● What to produce
For the listing below, report all lines that hold the word "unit".

● Records to process
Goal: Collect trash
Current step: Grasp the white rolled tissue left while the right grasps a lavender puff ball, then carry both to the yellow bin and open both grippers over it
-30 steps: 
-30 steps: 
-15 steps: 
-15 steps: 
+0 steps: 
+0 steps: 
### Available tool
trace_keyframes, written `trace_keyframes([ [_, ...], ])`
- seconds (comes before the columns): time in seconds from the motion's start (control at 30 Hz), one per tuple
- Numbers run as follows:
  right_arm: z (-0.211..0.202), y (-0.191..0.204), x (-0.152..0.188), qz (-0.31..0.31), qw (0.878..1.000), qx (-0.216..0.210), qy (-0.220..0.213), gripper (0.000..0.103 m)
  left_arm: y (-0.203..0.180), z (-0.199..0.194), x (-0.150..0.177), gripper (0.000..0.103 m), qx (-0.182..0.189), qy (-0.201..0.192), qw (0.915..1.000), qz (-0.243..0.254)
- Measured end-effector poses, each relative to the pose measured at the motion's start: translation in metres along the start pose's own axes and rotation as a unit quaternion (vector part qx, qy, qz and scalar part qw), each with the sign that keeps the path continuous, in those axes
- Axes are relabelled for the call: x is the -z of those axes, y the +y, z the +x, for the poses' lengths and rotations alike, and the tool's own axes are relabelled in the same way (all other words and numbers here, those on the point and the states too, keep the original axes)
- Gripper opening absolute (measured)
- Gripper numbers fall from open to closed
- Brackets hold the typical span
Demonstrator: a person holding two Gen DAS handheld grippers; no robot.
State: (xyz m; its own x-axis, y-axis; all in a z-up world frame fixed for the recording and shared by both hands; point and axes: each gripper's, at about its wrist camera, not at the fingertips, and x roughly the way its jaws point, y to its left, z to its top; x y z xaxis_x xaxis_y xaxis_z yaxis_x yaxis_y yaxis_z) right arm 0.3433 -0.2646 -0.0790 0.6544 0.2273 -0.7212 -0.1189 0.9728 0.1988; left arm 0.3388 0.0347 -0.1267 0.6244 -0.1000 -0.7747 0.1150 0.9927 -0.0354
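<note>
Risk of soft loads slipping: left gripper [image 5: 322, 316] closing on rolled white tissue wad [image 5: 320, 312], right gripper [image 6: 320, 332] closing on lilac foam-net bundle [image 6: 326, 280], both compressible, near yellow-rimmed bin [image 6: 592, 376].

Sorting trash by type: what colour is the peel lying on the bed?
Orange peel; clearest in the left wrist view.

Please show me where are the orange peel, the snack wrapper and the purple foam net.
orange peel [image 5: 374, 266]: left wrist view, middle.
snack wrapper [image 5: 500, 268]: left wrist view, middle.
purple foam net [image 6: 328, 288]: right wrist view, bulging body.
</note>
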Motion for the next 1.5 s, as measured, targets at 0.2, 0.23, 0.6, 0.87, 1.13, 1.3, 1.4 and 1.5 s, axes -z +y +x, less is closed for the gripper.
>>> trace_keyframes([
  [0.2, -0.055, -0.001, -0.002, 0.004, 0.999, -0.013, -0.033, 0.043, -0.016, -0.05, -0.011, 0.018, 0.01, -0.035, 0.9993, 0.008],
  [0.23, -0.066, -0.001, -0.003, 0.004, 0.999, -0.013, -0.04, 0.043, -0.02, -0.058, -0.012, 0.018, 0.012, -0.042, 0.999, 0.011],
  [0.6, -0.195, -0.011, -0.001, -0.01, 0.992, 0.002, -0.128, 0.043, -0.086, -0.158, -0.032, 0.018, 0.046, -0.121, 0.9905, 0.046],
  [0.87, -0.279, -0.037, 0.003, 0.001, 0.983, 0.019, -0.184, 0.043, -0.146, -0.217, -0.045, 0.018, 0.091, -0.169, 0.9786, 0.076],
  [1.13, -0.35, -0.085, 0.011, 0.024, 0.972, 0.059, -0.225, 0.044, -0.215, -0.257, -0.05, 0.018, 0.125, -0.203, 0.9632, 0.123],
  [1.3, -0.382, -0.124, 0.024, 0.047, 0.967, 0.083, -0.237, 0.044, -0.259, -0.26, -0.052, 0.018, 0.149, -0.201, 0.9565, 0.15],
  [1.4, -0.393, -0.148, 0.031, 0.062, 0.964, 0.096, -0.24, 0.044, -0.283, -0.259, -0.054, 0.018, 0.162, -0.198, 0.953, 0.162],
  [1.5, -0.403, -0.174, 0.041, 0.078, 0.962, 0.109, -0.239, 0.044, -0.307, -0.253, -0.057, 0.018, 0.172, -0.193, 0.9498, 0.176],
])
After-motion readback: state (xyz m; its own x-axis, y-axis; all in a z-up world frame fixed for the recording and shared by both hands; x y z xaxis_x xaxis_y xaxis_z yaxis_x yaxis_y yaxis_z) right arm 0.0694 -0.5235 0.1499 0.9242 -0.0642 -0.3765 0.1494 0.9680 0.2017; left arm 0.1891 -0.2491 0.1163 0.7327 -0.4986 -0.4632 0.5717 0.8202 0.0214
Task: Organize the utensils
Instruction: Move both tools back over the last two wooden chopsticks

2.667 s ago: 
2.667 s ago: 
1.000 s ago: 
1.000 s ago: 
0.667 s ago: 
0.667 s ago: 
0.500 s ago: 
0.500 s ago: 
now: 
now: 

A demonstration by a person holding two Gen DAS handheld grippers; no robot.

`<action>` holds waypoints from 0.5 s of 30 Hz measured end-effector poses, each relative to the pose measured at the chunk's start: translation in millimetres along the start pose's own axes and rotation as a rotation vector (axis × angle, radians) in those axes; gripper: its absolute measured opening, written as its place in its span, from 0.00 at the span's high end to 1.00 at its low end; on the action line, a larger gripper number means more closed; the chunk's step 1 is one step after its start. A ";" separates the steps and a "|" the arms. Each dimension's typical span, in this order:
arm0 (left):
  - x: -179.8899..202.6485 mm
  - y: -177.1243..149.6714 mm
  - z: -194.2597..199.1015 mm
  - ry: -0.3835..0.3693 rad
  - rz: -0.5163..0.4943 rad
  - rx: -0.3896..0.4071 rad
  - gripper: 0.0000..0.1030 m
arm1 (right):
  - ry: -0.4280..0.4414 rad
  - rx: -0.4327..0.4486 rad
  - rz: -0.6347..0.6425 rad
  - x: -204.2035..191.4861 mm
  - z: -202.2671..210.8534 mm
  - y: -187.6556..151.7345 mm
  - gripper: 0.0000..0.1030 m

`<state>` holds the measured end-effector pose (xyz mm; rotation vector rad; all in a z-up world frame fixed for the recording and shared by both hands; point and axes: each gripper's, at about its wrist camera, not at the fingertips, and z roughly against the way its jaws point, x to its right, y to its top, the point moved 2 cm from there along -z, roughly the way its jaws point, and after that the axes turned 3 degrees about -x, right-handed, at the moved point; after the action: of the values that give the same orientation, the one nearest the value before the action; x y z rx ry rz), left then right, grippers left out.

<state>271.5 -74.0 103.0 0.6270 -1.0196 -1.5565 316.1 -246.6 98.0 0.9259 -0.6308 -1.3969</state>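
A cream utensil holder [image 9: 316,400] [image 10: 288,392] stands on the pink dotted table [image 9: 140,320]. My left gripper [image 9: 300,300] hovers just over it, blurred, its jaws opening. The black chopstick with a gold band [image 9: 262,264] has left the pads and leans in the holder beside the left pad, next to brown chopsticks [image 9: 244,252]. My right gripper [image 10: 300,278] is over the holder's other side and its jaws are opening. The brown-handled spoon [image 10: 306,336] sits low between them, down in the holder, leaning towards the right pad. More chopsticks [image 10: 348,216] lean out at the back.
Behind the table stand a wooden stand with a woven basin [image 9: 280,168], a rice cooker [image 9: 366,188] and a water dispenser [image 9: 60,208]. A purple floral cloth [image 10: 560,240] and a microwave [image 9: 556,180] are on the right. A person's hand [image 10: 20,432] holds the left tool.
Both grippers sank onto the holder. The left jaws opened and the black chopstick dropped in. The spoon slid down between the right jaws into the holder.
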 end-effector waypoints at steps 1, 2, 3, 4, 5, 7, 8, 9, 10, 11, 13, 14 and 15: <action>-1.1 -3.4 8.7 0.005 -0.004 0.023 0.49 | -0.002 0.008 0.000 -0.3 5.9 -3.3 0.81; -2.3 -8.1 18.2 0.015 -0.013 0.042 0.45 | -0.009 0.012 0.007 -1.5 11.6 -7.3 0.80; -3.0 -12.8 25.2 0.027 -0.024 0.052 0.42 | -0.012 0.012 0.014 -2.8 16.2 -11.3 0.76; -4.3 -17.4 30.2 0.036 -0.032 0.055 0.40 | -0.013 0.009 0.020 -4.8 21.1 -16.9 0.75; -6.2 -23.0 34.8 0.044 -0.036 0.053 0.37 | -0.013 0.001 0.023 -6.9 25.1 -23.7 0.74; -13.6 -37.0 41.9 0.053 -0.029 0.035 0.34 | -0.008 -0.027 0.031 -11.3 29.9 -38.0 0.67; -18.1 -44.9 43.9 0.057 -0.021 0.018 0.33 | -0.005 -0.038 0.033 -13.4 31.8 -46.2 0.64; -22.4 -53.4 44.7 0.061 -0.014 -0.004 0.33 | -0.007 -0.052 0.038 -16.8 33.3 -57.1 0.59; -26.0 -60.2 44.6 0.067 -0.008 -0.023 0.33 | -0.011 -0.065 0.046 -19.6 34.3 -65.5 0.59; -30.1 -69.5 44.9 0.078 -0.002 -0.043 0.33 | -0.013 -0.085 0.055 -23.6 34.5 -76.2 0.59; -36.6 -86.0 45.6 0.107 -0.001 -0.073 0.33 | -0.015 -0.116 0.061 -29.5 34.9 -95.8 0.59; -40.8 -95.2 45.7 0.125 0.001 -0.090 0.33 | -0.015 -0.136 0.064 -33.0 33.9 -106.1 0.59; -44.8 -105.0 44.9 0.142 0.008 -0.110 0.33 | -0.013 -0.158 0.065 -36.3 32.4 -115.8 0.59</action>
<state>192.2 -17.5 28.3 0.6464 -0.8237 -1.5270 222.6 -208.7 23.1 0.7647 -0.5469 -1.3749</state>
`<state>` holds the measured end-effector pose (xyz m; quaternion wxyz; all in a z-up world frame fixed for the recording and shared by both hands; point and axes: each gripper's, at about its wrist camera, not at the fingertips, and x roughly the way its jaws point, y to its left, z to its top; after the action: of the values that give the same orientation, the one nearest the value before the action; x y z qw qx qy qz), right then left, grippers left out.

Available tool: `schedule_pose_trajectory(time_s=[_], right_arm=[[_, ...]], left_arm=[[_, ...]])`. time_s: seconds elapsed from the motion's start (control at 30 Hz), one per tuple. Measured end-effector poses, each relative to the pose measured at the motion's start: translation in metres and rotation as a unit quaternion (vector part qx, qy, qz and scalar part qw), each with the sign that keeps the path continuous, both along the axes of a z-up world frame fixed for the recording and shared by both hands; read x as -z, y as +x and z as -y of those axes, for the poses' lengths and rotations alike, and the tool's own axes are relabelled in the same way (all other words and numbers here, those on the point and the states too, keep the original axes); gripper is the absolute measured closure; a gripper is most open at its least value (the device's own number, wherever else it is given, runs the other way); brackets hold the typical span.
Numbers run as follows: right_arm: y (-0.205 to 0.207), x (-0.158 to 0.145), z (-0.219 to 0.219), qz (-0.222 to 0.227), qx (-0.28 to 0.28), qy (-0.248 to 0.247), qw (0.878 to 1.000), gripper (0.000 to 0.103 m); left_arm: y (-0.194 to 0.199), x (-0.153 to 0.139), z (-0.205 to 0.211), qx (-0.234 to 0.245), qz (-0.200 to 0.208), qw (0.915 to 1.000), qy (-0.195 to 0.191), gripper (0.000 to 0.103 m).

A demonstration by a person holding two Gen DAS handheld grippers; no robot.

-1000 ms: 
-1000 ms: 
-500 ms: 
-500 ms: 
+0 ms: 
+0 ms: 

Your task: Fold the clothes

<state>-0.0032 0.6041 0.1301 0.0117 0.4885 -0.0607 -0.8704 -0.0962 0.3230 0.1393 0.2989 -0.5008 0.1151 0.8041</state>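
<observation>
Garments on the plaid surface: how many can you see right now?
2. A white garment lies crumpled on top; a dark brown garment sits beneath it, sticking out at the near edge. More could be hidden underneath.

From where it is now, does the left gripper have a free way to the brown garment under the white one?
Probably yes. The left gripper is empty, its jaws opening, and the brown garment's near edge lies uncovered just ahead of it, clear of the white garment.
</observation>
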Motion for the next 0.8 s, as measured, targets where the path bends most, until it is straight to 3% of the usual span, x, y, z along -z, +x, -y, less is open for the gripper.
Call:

● Result of this exercise
- Measured end-effector poses, each relative to the pose measured at the motion's start: translation in metres along the start pose's own axes and rotation as a unit quaternion (vector part qx, qy, qz and scalar part qw), each with the sign that keeps the path continuous, in those axes
Available tool: `schedule_pose_trajectory(time_s=[_], right_arm=[[_, ...]], left_arm=[[_, ...]])`. time_s: seconds elapsed from the motion's start (control at 30 Hz), one per tuple. Measured end-effector poses, each relative to the pose measured at the motion's start: translation in metres and rotation as a unit quaternion (vector part qx, qy, qz and scalar part qw), each with the sign that keeps the path continuous, both along the axes of a z-up world frame fixed for the recording and shared by both hands; read x as -z, y as +x and z as -y of those axes, for the poses' lengths and rotations alike, and the tool's own axes are relabelled in the same way (all other words and numbers here, those on the point and the states too, keep the original axes); gripper is the absolute measured closure; a gripper is most open at its least value (the device's own number, wherever else it is given, runs the other way); brackets hold the typical span.

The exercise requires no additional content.